Reproduce the lines below from the one that contains "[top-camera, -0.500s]" through the end, inclusive, and add nothing.

Dataset section ::
= Beginning of Section =

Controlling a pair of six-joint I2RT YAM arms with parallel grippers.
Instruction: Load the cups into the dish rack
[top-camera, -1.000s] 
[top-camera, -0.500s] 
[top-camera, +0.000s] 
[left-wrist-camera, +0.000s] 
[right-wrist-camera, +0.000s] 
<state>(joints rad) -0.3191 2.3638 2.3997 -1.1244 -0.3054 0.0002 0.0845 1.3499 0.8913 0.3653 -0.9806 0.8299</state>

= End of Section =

Your response ::
[top-camera, -0.500s] 
[top-camera, +0.000s] 
[left-wrist-camera, +0.000s] 
[right-wrist-camera, +0.000s] 
<state>(joints rad) -0.3191 2.3638 2.3997 -1.1244 -0.3054 0.0002 0.0845 1.3499 0.8913 0.3653 -0.9806 0.8299</state>

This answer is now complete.